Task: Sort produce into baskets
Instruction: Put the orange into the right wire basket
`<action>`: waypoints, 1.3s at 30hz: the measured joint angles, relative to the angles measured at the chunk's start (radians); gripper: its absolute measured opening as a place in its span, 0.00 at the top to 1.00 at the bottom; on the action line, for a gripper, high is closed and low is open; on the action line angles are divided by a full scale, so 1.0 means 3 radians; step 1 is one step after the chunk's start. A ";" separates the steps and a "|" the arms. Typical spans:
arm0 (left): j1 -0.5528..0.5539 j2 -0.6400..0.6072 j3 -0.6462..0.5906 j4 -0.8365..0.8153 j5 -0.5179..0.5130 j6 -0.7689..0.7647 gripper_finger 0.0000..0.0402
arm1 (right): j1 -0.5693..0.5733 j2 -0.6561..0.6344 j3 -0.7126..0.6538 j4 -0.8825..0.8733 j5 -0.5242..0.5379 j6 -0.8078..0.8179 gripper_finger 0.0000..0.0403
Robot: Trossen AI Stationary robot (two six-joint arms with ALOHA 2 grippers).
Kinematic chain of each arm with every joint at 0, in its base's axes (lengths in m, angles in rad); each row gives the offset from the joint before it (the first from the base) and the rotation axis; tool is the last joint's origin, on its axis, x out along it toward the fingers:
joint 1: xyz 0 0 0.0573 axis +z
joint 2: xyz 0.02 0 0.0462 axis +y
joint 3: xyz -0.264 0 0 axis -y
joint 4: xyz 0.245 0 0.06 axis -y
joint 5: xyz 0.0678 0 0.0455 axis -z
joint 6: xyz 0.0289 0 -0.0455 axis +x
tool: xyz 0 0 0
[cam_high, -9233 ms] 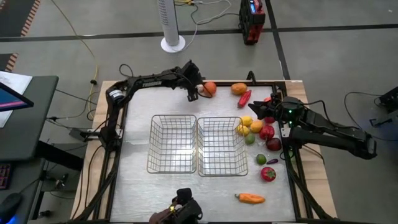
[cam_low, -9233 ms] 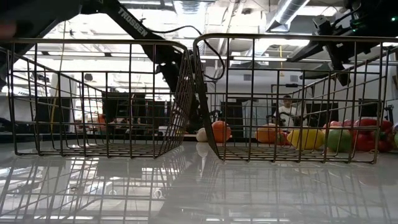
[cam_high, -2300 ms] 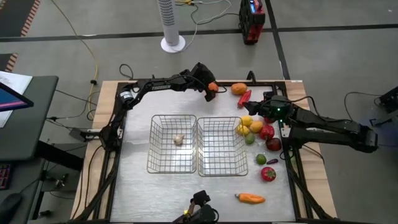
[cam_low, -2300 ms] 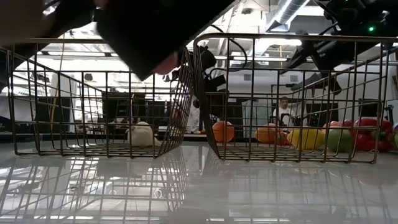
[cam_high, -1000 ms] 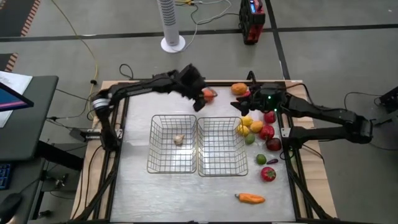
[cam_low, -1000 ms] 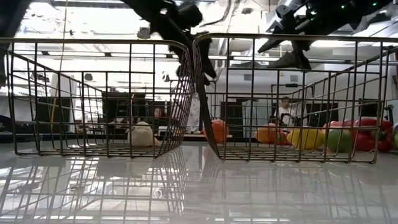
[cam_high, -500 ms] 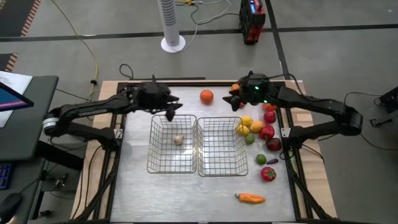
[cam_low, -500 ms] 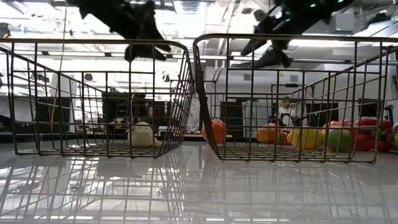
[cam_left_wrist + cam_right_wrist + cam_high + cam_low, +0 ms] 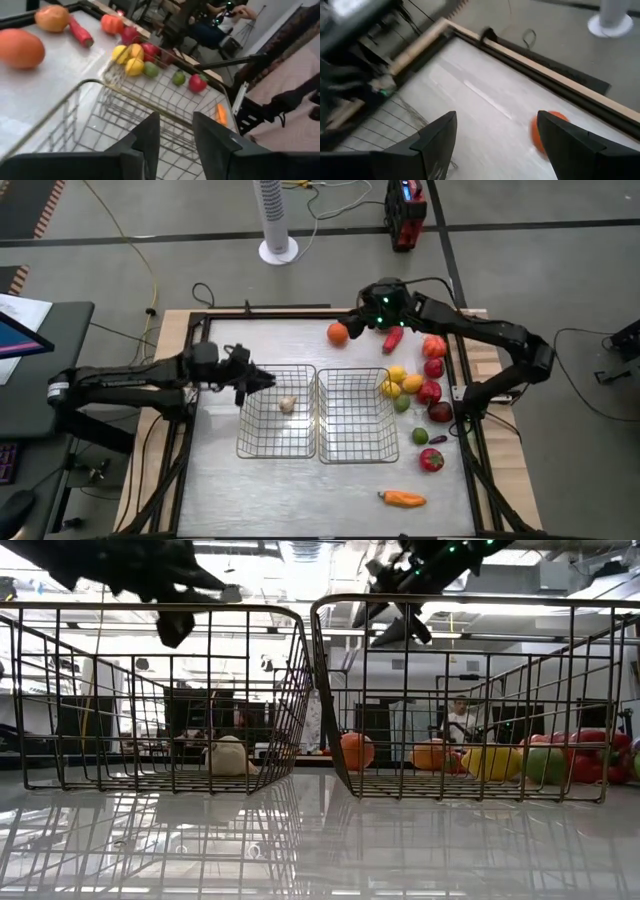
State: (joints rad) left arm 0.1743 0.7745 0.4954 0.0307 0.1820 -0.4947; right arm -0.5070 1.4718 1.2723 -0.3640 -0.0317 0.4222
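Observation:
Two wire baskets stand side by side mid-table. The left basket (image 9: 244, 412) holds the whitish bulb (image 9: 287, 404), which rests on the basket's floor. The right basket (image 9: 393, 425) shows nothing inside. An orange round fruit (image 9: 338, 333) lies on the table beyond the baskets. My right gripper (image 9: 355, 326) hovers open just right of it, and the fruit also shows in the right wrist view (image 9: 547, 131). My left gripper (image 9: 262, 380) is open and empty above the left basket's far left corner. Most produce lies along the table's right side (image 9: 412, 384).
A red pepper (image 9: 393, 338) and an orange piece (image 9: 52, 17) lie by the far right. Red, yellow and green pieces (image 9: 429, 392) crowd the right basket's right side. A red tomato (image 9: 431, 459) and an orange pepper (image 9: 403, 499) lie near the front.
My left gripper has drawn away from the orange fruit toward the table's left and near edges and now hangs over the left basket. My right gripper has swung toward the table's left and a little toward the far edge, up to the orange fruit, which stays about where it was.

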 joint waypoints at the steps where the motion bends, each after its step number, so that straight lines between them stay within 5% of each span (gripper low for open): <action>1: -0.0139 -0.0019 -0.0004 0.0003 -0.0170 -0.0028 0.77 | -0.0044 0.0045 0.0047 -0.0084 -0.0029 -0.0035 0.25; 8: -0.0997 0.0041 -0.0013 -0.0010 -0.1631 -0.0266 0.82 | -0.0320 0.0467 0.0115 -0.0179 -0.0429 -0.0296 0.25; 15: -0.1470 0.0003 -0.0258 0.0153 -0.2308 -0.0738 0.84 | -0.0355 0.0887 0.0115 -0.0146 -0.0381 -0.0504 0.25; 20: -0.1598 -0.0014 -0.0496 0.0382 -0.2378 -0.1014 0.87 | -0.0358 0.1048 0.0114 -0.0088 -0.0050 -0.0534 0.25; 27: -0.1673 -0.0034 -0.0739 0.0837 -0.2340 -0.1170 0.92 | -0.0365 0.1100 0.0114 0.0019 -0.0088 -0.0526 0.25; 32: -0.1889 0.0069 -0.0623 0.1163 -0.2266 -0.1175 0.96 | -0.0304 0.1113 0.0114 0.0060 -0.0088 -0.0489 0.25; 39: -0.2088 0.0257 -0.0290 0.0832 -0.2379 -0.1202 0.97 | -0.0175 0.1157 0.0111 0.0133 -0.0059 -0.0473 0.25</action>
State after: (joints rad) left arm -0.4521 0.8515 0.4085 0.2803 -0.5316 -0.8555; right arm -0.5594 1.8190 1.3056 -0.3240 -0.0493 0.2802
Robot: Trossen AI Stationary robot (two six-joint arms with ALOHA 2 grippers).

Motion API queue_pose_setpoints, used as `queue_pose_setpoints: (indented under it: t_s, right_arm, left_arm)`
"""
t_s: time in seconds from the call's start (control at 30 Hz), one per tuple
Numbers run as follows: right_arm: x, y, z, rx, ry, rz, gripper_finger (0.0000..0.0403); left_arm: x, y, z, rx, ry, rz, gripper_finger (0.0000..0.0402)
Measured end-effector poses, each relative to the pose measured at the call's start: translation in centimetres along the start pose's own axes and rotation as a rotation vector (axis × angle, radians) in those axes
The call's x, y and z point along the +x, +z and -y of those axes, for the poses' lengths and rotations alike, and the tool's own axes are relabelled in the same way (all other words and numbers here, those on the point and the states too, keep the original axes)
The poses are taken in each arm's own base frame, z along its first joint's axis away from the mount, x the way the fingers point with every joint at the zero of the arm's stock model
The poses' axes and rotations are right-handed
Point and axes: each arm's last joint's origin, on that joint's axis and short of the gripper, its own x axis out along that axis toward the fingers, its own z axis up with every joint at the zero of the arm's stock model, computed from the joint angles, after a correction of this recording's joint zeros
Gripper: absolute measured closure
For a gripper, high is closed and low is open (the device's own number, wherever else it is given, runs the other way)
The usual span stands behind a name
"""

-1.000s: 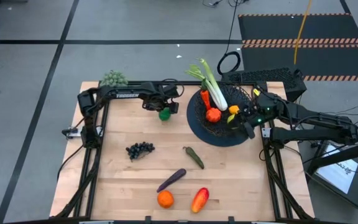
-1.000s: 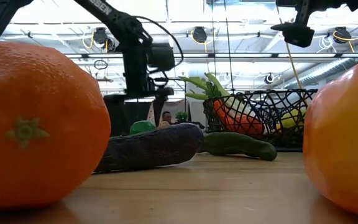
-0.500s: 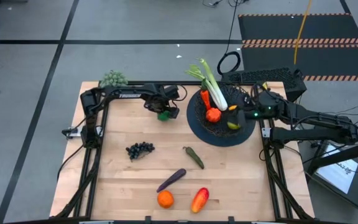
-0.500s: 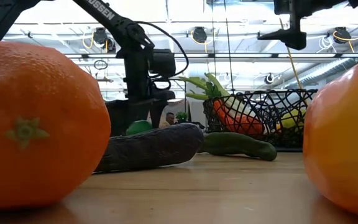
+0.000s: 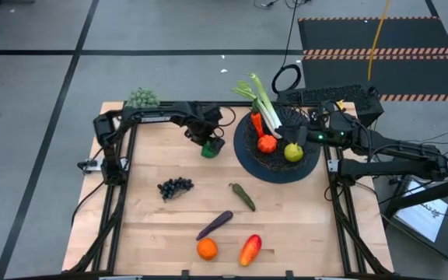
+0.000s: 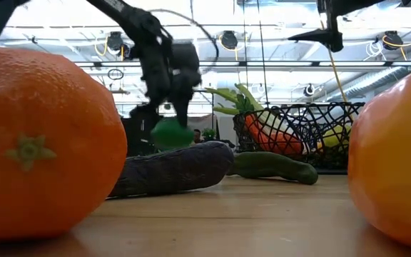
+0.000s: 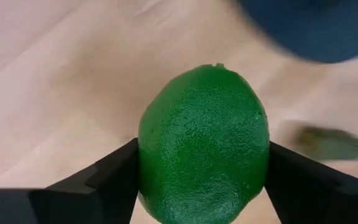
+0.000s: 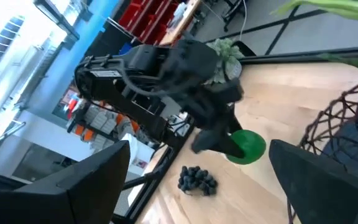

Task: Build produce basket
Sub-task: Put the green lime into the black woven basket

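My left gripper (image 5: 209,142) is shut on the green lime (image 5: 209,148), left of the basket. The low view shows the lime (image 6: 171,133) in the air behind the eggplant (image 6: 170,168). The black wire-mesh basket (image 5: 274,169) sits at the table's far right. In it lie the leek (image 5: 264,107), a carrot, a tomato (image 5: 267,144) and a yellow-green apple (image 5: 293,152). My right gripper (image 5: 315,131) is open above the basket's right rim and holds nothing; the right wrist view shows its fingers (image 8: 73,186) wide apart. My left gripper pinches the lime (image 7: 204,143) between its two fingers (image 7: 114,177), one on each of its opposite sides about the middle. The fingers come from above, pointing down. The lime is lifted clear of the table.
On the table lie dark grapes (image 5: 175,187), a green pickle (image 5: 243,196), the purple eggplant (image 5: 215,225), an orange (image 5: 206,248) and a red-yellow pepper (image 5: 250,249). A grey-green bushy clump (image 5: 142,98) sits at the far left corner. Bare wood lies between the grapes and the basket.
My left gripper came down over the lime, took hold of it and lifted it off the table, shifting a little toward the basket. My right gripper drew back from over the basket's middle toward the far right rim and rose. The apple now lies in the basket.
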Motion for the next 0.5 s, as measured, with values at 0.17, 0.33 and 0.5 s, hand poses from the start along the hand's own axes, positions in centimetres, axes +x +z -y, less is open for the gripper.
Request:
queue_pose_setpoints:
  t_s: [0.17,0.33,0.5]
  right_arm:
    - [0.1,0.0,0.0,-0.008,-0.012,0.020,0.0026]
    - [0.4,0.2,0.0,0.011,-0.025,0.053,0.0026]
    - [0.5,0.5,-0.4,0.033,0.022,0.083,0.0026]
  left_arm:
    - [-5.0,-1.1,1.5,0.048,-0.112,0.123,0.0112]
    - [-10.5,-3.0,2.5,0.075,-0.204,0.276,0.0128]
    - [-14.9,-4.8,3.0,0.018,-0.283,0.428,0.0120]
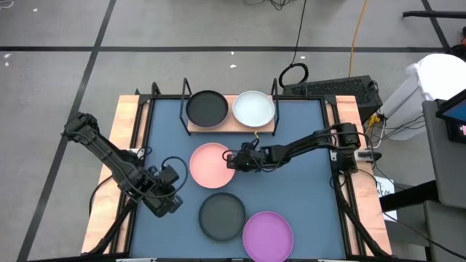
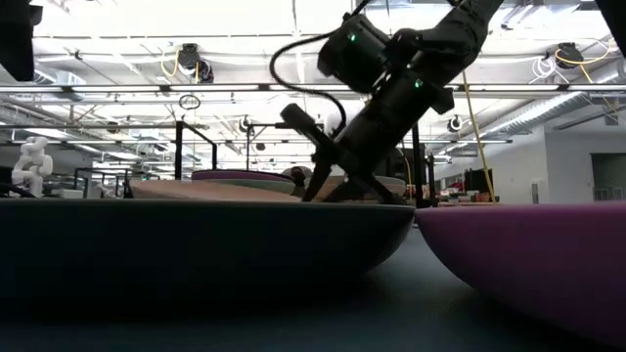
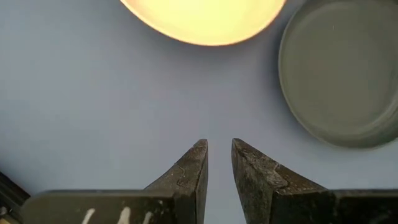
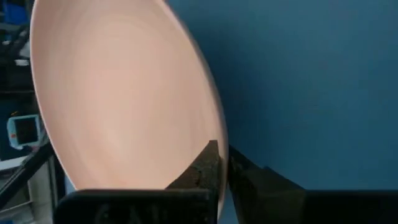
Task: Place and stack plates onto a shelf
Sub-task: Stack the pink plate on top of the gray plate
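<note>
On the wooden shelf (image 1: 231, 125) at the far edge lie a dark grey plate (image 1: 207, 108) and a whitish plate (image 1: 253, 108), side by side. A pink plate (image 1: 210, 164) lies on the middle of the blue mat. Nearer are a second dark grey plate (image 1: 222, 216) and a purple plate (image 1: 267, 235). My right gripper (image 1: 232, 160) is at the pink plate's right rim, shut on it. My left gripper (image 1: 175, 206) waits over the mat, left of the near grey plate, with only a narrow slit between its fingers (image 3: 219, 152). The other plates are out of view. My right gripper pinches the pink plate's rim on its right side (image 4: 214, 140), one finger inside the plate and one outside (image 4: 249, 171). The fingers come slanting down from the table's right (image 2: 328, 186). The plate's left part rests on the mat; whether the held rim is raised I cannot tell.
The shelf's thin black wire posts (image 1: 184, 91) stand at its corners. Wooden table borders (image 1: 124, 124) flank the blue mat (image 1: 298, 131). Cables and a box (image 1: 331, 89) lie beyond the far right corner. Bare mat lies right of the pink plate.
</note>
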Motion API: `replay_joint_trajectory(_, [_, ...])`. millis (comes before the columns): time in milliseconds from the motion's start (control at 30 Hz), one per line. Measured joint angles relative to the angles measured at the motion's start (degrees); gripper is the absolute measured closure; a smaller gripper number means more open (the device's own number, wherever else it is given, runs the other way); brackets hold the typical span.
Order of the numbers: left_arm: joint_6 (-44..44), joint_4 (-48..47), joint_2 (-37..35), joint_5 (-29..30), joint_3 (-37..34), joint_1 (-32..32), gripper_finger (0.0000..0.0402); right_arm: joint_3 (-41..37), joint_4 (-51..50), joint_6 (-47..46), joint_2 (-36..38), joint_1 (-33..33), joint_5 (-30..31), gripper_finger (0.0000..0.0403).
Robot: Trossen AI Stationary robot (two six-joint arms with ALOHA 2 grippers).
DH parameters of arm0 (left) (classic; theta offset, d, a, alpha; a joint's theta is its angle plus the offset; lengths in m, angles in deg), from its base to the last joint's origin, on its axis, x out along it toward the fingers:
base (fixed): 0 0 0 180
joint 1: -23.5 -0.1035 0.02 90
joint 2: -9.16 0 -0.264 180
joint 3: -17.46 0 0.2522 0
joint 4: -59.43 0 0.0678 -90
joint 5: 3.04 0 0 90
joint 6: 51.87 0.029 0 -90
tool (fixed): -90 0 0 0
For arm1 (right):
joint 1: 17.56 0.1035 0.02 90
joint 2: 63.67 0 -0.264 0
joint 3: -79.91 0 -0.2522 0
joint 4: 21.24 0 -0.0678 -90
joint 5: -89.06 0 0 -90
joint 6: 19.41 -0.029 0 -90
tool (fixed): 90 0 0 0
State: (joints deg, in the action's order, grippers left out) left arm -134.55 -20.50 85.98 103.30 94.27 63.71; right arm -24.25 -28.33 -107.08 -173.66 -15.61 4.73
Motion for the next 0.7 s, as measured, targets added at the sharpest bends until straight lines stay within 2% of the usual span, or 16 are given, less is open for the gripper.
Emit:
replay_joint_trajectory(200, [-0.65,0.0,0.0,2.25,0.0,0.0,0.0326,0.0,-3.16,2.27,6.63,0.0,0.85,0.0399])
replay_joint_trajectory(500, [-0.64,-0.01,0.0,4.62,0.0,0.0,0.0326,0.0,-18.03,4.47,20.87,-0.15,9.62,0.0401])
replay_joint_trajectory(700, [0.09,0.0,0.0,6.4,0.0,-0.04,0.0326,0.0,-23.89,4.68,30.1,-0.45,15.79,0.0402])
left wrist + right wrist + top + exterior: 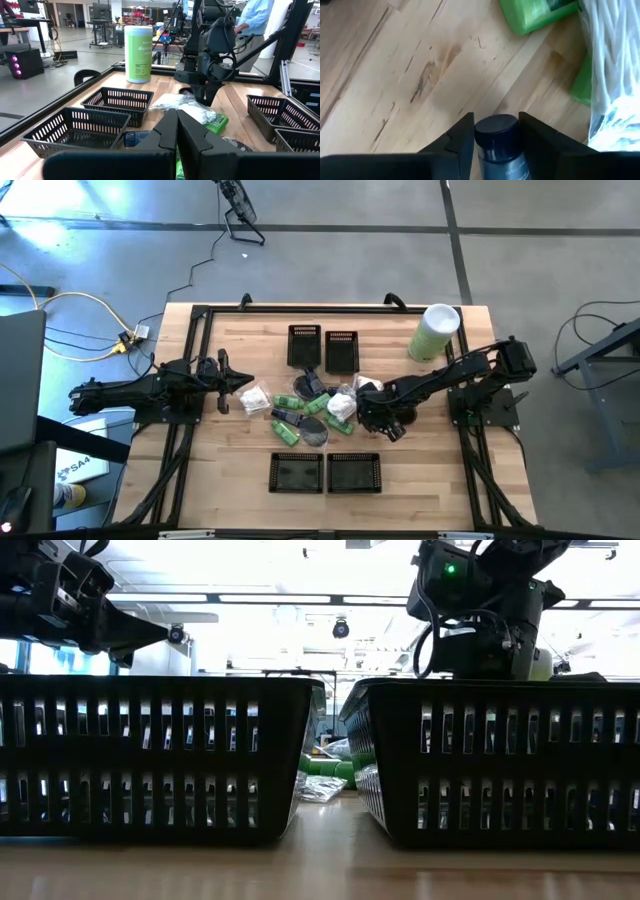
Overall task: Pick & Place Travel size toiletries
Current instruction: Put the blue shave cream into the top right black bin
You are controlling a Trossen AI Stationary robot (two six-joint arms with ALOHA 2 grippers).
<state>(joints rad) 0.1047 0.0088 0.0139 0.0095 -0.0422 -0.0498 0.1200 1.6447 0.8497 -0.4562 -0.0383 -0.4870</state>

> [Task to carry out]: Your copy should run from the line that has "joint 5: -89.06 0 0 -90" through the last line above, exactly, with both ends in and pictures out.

> [Result of the task]:
joint 5: -89.06 0 0 -90
joint 6: 19.41 -0.029 0 -90
tool (fixed): 90 0 0 0
State: (joints deg, in the action's order, grippers left out) left arm -134.55 -20.50 85.98 103.30 94.27 63.71; right arm -24.25 -28.33 -107.08 -173.66 -15.61 4.73
Motion for the next 0.7 s, as measured, targets added at the sharpest bends until straight lines stay within 2% of the usual span, or 16 are given, less is open for the gripper.
Emit:
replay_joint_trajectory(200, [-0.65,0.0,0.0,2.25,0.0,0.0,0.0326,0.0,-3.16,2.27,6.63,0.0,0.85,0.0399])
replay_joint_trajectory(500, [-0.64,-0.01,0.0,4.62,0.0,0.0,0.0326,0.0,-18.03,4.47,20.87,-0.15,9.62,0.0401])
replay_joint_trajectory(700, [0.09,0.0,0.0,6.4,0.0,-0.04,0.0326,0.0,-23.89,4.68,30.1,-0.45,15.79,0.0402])
left wrist + right wrist + top + exterior: 
Overall task: Pick & Place Travel size toiletries
Current instruction: Put the blue shave cream into the top right black bin
You are controlling a Trossen AI Stationary robot (two six-joint arms with ALOHA 2 grippers).
<state>(joints rad) 0.1047 0.0088 0.0139 0.0095 -0.0422 -0.0498 0.1200 1.6447 0.8497 -0.4562 -0.0383 -0.4870</state>

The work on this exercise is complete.